Plants need light, nutrients, water and air to survive. Although soil is the traditional medium that we use to grow plants, it is unnecessary; soil is merely a holding container for nutrients. Hydroponic systems do away with soil, using water to provide nutrients to the plants instead.
The nutrient solution in a hydroponics system is the key factor for plant growth. Fertilizer made specifically for hydroponics systems, containing all the nutrients a plant requires to survive, is mixed into water. Hydroponic solutions are diluted according to the instructions on the label. According to the Virginia Cooperative Extension, the final pH of a nutrient solution should be between 5 and 6 for optimum plant growth.
Water Culture Systems
Water culture systems are hydroponic constructs that grow plants without the need for a growing medium.
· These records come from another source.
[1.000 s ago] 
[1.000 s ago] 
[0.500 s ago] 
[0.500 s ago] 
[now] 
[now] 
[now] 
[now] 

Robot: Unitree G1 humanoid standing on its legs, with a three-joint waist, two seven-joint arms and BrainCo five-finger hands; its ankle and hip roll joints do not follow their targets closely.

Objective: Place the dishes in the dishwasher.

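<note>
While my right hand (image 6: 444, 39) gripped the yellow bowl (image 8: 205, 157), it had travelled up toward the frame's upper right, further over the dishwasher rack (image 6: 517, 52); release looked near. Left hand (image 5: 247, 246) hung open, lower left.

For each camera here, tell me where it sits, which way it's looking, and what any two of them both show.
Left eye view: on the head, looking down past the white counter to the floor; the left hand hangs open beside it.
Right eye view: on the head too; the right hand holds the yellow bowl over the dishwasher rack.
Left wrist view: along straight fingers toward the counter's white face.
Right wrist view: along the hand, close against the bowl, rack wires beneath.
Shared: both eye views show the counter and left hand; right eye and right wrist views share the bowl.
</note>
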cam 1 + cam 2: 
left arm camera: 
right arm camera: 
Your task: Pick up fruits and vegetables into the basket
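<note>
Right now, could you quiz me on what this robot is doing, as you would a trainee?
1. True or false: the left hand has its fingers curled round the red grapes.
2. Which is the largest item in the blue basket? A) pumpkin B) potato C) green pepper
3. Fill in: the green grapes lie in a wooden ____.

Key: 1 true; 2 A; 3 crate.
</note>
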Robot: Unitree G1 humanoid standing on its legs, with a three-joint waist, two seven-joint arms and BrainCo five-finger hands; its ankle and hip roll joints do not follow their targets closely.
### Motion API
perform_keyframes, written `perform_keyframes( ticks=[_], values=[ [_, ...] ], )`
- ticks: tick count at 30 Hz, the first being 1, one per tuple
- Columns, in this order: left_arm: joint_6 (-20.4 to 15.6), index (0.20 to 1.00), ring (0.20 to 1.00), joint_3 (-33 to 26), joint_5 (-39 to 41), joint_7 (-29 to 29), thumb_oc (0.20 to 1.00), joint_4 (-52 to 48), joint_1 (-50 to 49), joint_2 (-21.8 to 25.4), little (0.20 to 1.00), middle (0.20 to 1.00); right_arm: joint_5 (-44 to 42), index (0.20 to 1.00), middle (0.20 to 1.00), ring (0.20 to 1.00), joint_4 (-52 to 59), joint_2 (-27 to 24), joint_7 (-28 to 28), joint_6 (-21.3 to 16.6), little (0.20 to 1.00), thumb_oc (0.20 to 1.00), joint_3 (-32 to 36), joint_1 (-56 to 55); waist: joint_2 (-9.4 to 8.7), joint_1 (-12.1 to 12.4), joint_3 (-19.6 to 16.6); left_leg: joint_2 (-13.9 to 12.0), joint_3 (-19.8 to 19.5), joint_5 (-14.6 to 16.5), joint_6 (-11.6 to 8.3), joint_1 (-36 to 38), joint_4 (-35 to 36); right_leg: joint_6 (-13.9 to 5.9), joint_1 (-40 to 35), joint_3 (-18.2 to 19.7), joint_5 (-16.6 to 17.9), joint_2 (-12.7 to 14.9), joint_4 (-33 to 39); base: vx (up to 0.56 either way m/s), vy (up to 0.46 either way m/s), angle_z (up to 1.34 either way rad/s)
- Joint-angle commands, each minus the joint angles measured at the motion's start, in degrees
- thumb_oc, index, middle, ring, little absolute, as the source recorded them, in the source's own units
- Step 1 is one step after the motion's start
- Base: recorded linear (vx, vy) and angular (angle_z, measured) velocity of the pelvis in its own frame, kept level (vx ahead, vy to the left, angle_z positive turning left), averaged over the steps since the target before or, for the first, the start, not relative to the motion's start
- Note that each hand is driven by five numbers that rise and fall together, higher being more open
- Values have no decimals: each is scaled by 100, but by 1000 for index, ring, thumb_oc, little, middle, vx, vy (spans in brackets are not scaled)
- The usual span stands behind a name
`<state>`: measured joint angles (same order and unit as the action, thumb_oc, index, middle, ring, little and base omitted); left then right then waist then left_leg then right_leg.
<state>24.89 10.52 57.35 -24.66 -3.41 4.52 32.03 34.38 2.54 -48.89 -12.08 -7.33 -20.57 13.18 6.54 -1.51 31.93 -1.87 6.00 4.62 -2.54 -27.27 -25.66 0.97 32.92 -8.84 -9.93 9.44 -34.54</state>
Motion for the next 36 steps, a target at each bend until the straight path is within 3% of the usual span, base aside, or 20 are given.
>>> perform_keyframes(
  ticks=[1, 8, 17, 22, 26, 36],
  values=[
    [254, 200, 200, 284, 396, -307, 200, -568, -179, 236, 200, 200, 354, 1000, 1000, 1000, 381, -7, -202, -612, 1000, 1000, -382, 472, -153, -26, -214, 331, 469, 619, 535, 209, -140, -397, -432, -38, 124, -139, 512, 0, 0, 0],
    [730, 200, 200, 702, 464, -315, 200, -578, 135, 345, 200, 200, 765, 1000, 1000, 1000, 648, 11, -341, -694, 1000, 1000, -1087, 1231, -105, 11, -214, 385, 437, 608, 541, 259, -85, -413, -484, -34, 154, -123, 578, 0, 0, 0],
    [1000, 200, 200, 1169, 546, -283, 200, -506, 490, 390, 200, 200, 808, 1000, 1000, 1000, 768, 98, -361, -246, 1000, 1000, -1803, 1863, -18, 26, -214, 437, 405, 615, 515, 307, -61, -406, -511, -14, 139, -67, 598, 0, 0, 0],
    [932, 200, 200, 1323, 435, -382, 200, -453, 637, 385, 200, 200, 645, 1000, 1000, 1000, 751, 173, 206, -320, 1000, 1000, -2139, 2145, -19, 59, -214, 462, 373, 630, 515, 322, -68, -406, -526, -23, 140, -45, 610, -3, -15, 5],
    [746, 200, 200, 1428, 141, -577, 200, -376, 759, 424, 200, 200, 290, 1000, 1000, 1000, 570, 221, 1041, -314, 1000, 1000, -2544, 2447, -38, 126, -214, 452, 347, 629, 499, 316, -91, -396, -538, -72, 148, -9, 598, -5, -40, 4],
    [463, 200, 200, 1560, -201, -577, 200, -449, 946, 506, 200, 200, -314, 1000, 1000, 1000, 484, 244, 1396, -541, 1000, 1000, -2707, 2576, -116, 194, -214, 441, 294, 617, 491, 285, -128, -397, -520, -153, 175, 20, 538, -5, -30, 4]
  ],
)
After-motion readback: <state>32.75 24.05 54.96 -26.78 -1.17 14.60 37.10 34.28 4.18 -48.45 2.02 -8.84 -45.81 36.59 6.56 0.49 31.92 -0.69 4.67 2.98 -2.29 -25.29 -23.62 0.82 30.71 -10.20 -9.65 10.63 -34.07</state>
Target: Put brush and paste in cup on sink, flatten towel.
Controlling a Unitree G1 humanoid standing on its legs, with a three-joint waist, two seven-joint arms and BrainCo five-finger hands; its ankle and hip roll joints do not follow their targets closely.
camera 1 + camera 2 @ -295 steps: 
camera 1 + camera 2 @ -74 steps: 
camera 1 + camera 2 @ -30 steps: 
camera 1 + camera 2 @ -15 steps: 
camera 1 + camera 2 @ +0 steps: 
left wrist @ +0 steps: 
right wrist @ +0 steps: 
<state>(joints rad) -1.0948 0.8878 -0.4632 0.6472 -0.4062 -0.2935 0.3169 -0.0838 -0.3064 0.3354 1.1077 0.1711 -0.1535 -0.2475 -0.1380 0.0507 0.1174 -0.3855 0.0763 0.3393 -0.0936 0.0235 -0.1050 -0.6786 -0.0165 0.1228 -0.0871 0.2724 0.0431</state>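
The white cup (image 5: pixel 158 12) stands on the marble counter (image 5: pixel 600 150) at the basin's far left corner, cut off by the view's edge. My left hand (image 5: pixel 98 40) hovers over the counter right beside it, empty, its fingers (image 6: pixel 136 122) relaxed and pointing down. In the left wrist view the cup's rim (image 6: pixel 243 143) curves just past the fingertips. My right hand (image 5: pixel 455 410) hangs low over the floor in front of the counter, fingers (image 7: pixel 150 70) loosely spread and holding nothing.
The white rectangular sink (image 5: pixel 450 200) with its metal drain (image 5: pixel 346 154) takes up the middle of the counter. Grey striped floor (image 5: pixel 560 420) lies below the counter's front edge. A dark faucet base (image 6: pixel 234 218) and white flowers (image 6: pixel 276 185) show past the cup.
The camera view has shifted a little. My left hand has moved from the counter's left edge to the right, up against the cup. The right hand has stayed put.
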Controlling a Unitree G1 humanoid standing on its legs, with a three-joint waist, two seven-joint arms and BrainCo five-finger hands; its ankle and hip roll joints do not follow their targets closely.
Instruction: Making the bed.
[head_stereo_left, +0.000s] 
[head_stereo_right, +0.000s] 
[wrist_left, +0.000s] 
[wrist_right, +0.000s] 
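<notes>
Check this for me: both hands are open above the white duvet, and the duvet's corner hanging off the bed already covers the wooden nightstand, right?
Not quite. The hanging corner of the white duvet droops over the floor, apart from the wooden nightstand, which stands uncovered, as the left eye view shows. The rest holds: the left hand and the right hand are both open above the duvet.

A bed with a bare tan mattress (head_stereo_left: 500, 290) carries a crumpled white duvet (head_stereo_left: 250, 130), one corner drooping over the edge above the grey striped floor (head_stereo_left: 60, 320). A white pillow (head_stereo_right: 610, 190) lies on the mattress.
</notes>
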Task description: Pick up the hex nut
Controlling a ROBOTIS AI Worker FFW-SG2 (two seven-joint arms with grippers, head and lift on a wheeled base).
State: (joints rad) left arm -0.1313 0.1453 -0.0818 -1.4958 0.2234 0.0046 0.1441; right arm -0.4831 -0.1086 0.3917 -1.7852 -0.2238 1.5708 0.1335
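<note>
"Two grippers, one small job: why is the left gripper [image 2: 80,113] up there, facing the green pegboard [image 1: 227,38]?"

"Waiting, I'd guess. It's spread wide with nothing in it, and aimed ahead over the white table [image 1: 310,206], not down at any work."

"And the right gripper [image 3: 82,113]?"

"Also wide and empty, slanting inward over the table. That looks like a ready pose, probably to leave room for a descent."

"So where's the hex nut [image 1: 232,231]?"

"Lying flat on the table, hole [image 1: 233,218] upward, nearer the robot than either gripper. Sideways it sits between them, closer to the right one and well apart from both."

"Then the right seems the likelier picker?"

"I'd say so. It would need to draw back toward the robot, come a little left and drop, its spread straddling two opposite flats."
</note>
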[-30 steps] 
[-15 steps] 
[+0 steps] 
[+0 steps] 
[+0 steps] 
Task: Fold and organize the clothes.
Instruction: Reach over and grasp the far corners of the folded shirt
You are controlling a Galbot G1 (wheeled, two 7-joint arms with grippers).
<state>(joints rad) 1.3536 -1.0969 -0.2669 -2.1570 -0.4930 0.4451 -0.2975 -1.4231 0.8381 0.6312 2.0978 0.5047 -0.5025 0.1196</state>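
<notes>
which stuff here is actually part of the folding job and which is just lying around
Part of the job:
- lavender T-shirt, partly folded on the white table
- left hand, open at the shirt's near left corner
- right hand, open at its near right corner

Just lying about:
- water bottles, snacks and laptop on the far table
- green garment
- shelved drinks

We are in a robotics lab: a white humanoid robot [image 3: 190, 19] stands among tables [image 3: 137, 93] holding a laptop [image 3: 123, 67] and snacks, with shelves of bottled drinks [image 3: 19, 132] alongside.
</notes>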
The nutrient film technique provides nutrients to the plants through the application of a thin film of solution, which constantly runs along the plant roots. Plants are placed in a slanted trough that uses gravity to pull the nutrient solution into a reservoir at the bottom of the construct, which then pumps the solution back to the top to recycle it. Aeroponics grow plants in a container that holds the plants aloft with their roots exposed. A misting device sprays nutrient solution onto the plant roots. In the aeration method, plants are suspended above a nutrient solution, which is bubbled using an air pump so that it touches the plant roots.
Aggregate systems, according to the Virginia Cooperative Extension, use an inert material, or growing medium such as vermiculite, perlite, rockwool or clay pebbles, to surround plant roots. Media support the roots, allow air circulation and retain a small amount of nutrient solution for the plant to feed on. The flood-and-drain method is the most common aggregate system. Plants are held in pots filled with growing medium, then set into a large tray or pan. This tray is flooded with nutrient solution at regular intervals, wetting the growing media and providing nutrients to the plants.
Hydroponic systems are often used to grow plants indoors. No soil means plants are grown in smaller areas. Plants still need light to survive, so grow lamps are often necessary. According to the Alabama Cooperative Extension, most fruiting plants require between 8 and 10 hours of sunlight daily to produce properly, while foliage and ornamental plants need less. The temperature also requires close regulation. Most plants require between 70 and 80 degrees during the day and between 60 to 70 degrees during the evening for warm-weather plants, and 10 degrees lower for cool-season plants.
The nutrients solution is built with macro and micro nutrient. Macronutrients include the primary nutrients nitrogen (N); phosphorus (P); and potassium (K); and the secondary nutrients calcium (Ca); magnesium (Mg); and sulfur (S), according to the plants needs, says the Alabama Cooperative Extension. Micronutrients included in most hydroponic solutions are iron (Fe); manganese (Mn); boron (B); molybdenum (Mo); zinc (Zn); copper (Cu); and chlorine (Cl). These nutrients are required in small doses by most plants.